Depression – The Other Expression Of Muse
So much has already been written about depression. My interest in it here, is in the context of creativity.
For me these phases mark transitions in ways of thinking about myself, the life in front of me and my work. It is often triggered by not knowing what to paint next, along with a resistance to this fact. Without getting into detail about the specific combinations of deceptive self-beliefs that then arise, how they manifest and where they originate, I would like to approach the subject of depression in a new way.
The perspective I would like to start from is around the idea of The Muse. This mysterious source of inspiration that we have come to call The Muse, from the nine goddesses of Greek mythology, is either present or absent. Whether it is a separate entity or entities assigned to us, or a high aspect of our own consciousness that can receive guidance from even higher, or it’s just enthusiastic impulses, callings stimulated by chance, there is either a presence of this phenomena or an absence.
What if this presence and absence are both expressions of The Muse?

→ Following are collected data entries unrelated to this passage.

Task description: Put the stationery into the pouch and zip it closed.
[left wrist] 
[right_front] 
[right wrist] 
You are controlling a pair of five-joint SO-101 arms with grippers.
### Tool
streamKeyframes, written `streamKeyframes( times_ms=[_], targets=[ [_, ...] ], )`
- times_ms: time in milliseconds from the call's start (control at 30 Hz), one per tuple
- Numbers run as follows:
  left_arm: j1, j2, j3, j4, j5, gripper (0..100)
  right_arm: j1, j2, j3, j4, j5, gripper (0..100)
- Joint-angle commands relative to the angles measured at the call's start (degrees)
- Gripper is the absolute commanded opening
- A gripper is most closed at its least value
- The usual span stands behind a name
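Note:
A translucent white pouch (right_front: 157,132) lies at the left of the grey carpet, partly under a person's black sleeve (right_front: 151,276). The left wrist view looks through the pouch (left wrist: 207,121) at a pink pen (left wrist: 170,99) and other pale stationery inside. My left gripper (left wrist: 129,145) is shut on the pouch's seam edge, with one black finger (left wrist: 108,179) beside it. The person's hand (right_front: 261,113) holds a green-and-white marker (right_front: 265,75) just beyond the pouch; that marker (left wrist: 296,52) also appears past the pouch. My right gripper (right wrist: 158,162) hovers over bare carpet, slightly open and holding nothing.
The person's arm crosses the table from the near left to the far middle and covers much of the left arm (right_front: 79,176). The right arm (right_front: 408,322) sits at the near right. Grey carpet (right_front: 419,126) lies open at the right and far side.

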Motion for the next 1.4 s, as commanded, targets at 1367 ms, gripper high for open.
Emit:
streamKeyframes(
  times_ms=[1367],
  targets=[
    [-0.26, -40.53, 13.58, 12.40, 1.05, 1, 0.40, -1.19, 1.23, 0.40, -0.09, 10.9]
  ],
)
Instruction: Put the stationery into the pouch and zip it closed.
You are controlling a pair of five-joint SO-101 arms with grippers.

In our world of polarity there can be no light without the dark, no movement without stillness, no waking without sleep. Each action seems to have its reaction as the seasons cycle on and on from mid-summer to mid-winter and back again. So, it makes sense that the presence of inspiration, for example, must be balanced by its absence.
When we mourn our favorite season without hope of its return, it is easy to disconnect from the season we are in, at all costs. Such a feat of self-protective sorcery, holding one’s self in a lifeless bubble beyond seasons, one would expect, would not be easy. One would expect that the acquisition of such a power would require a high-level of inspiration to commit to lifetimes of training. Such is the value of its attainment. It is a practice that must be appreciated simply for its mastery.
A moment will eventually arise, stimulated by the inherent pain of this power, when we are called, perhaps by the same source of inspiration, to look again upon the great absence. Perhaps we are forced by the same source, to feel it, face it, to own it and appreciate it somehow for what it must trigger and release. What we do with this fruit very much depends on our unique circumstances and what we are learning to integrate. In its seed, however, lies a creative abundance to match the mastery of deepest of depression. In its sprouting, from that first thought of intrigue or intention, from that tiny new drive, the next wonder takes shape.
The Muse is served by allowing it to serve us with its presence and its absence. This dance will not be controlled or harnessed for long, or fully understood, as its charm and grace seem to depend on a mystery. The only proof we have of its mysterious existence, a comfort when nothing else is clear, is its expressions of Presence and Absence, Presence and Absence, Presence and Absence.